Anti-Alzheimer's vaccine could soon be tested on patients, say scientists
A vaccine against Alzheimer’s has come a step closer to reality after scientists succeeded in preventing the build-up of toxic brain proteins linked to the disease.
Experiments on mice showed that the DNA vaccine, injected into skin, could potentially delay the onset of Alzheimer’s with no serious side-effects.
The findings, published in the journal Alzheimer’s Research And Therapy, could pave the way for clinical trials with human patients, said the scientists.
Two kinds of toxic protein or protein building blocks are thought to play a key role in Alzheimer’s – beta-amyloid and tau.

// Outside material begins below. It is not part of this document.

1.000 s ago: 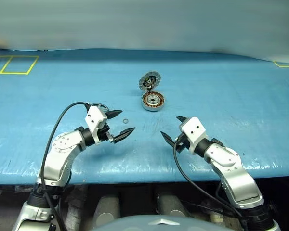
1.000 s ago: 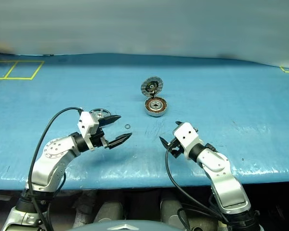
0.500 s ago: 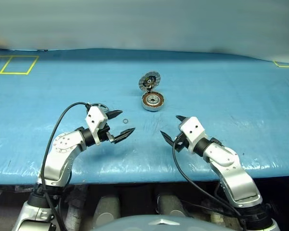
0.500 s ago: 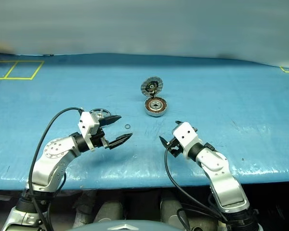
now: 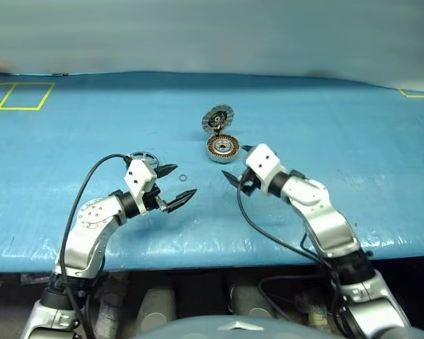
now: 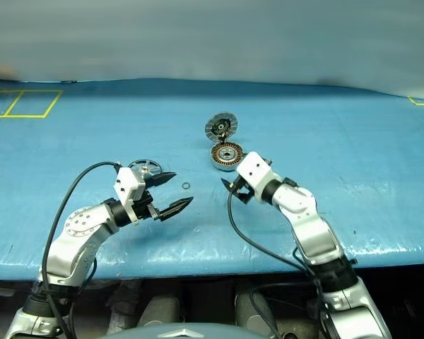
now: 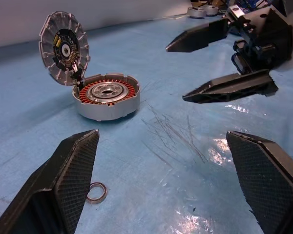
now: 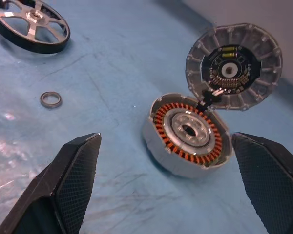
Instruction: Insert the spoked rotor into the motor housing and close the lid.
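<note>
The motor housing sits mid-table with its copper coils showing around a silver centre. Its lid stands hinged upright at the far edge, segmented inner face toward me. The spoked rotor lies flat to the left, just beyond my left gripper, which is open and holds nothing. My right gripper hovers close in front of the housing, a little to its right, open and empty. In the right wrist view the housing lies between and beyond the two fingers.
A tiny loose metal ring lies on the blue table cover between rotor and housing, near my left fingertips. Yellow tape squares mark the far left corner. The table's front edge runs just below both arms.
My right arm has reached forward and leftward, bringing its open gripper up to the housing. The left arm has stayed in place.
</note>
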Action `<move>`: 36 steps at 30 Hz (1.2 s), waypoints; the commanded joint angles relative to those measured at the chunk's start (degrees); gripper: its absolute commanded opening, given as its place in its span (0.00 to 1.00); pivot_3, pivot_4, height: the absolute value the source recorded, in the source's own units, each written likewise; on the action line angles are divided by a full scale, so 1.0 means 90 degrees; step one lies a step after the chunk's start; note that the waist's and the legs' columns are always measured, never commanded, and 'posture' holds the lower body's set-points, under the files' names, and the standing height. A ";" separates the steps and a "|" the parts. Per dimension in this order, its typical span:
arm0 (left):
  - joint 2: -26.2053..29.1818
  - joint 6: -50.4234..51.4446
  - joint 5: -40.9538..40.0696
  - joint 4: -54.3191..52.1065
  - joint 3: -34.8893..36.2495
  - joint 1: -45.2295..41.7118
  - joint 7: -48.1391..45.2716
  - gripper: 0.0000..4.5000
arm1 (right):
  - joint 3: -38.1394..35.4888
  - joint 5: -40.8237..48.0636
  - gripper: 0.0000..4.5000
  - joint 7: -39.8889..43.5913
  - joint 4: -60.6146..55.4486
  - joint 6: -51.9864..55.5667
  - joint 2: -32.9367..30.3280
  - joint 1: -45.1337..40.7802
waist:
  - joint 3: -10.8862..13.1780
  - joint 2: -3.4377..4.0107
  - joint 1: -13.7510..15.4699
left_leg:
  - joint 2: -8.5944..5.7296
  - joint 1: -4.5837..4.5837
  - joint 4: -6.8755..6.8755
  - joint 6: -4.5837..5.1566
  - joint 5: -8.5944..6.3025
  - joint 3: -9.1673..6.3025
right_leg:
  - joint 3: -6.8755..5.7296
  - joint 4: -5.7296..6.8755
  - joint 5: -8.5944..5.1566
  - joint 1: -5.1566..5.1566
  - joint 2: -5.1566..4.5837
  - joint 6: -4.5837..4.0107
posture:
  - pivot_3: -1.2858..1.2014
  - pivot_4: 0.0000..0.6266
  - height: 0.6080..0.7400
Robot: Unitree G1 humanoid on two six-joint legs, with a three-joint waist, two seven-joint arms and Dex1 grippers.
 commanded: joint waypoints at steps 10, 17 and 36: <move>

Beta-amyloid accumulates in sticky clumps in the brain and is a characteristic hallmark of the disease seen in patient post-mortem examinations.
Tau is a protein which produces destructive “tangles” within nerve cells. Some research suggests that the two are linked, with beta-amyloid promoting the formation of tau tangles.
The new vaccine contains DNA coding for a segment of the beta-amyloid protein building block, or peptide.
In the study the vaccine triggered an immune response that not only led to a 40% reduction in beta-amyloid build-up, but also reduced tau formation by 50%.
The research was conducted on mice which were genetically engineered to develop a rodent equivalent of Alzheimer’s disease.
Lead scientist Dr Roger Rosenberg, director of the Alzheimer’s Disease Centre at the University of Texas in the US, said: “This study is the culmination of a decade of research that has repeatedly demonstrated that this vaccine can effectively and safely target in animal models what we think may cause Alzheimer’s disease.
“I believe we’re getting close to testing this therapy in people.”
A major obstacle to developing effective Alzheimer’s vaccines has been finding safe ways to introduce them to the body.
One previous experimental vaccine developed in the early 2000s caused brain swelling in some patients when tested on humans.
The new vaccine is injected into skin instead of muscle, which leads to a different kind of immune response.
If repeated in humans, the effects seen in mice would have “major therapeutic value”, said the researchers.
Co-author Dr Doris Lambracht-Washington, another member of the University of Texas team, said: “If the onset of the disease could be delayed by even five years, that would be enormous for the patients and their families.
“The number of dementia cases could drop by half.”
A number of drugs that target amyloid brain deposits and tau tangles are under development or in clinical trials.
But an effective vaccine would be a better strategy, according to the Texas scientists. It would be both more accessible and less expensive.
Earlier this year, the same team discovered the precise point at which a tau molecule becomes harmful but has not yet formed tangles in the brain.
The scientists are also working on a spinal fluid test that can detect abnormal tau before symptoms arise.
Such a test could identify people who have not yet displayed symptoms but have high levels of tau and amyloid in their brains. Patients singled out by the test could then be candidates for vaccine treatment.
Dr Rosenberg said: “The longer you wait, the less effect it will probably have. Once those plaques and tangles have formed, it may be too late.”